IL CASO
Busto può guarire Valentina
I tempi del ct Bonitta che ha comunicato via sms l’esclusione di Diouf da Rio 2016. La nuova Uyba miglior medicina
Se Alessia Gennari fosse nello stato di forma psicofisica dei playoff 2015, quando trascinò Casalmaggiore allo scudetto, Diouf o non Diouf ora non ci sarebbero dubbi. La scelta di Bonitta (sul modo di comunicarla torniamo più avanti) sarebbe sacrosanta. Ma Gennari non è in quello stato: dopo l’operazione ha svolto 4 allenamenti, non ha mai saltato e i dubbi ci sono. Se Ilaria Spiritonon si fosse infortunata al ginocchio, sull’aereo per Rio ci sarebbe stata la ligure.
Conclusione: nella prima lista delle 12 Valentina Diouf c’era probabilmente non per convinzione dello staff tecnico ma perché c’era un posto da riempire. Il perché è presto detto: a fronte delle ben note potenzialità, l’opposta dell’Unendo Yamamay non è considerata una giocatrice decisiva a livello internazionale. E poco ha fatto nell’estate della Nazionale per far cambiare idea al commissario tecnico.

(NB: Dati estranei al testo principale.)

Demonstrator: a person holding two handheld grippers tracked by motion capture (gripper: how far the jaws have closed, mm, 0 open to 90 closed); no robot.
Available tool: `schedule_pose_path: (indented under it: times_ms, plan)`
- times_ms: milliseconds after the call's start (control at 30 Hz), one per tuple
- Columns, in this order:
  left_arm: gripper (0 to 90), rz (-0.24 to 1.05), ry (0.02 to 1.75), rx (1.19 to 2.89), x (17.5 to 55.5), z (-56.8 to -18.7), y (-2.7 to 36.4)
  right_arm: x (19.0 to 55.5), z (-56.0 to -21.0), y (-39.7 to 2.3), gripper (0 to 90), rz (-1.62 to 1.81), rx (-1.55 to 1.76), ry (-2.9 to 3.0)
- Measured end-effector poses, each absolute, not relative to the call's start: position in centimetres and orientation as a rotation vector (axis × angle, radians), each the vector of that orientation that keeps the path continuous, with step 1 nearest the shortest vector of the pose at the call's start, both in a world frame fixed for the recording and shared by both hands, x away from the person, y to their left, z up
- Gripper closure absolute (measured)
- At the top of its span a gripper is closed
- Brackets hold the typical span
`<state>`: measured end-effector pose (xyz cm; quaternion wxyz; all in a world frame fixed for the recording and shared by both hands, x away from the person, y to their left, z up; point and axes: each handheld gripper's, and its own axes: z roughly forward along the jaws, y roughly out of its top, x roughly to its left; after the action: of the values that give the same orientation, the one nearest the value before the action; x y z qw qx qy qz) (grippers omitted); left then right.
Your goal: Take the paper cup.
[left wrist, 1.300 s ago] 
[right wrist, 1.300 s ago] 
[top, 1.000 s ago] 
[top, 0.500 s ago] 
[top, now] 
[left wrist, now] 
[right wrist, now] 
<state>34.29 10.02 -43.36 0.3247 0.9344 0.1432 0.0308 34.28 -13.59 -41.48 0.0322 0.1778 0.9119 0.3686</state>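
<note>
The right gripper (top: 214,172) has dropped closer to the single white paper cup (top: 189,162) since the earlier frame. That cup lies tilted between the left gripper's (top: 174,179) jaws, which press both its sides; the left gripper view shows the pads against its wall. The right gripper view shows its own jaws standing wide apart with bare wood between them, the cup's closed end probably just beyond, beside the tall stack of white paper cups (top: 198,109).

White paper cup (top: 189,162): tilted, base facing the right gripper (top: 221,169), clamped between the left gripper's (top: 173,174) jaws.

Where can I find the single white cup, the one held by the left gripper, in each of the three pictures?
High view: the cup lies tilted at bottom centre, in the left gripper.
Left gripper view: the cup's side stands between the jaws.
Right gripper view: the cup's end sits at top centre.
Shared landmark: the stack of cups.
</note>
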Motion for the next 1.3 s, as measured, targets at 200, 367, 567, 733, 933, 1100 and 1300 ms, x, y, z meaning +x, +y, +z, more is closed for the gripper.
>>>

Dal clan azzurro trapela che nel ballottaggio con Centoni abbia prevalso la maggior capacità della 35enne in forza al Galatasaray di fare da collante all’interno dello spogliatoio: legittima, se così fosse, anche questa scelta da parte di Bonitta. Perché si gira sempre attorno alla qualità di Diouf: fosse un’opposta capace di tenersi costantemente in doppia cifra, come le top mondiali nel ruolo, a nessuno sarebbe mai venuto in mente di metterla in discussione. Men che meno di escluderla. Invece questa Italia in partenza per Rio con un tecnico in scadenza è una squadra non più votata alla crescita: Bonitta vuol entrare di nuovo nella storia dopo quella scritta col Mondiale del 2002 e fa di tutto per cercare d’essere il tecnico della prima medaglia olimpica al femminile. I 23 anni e i 2 metri di Valentina poco gli interessano se non fruttano una messe di punti.
Che le abbia comunicato l’esclusione tramite messaggio conta: era necessaria più delicatezza nel momento in cui si spezzava un sogno. Ma va pure aggiunto che il messaggio incriminato si concludeva così: «...mi puoi chiamare in qualsiasi momento, sono a disposizione. Un abbraccio».
Ora sta a Diouf metabolizzare la delusione e, dopo l’abbuffata di interviste, di accuse social e non finite sulla testa del c.t., far parlare il campo.
A Busto ci saranno tecnico, squadra e ambiente in grado di agevolarla nel percorso che deve portarla ad essere un punto di forza, un elemento ineludibile della Nazionale del prossimo quadriennio. Non perché è un’icona, ma perché sarà diventata la più forte sul taraflex. Dimenticare la sbornia del Mondiale 2014 quando, parole sue domenica alla Gazzetta, «alla fine sembravo Dio», a nostro avviso è il punto di partenza. Perché Valentina è uscita da quel Mondiale mediaticamente da protagonista ma storicamente non lo fu: non era la titolare perché Bonitta partiva con Centoni ed era spesso utilizzata come doppio cambio. E la sua super prestazione col Brasile valse comunque una sconfitta.
Quel quarto posto fatto brillare come una medaglia ha tradito molti. «È la nuova Togut», così Alberto Moscato ce la descrisse, predestinata ad essere la giocatrice in grado di portare l’Italia al vertice mondiale, quando aveva appena 14 anni.
Mencarelli, che l’ha portata già una volta in cima al mondo, può ora pilotarla in alto. Ma tocca a lei, ora, far parlare il campo.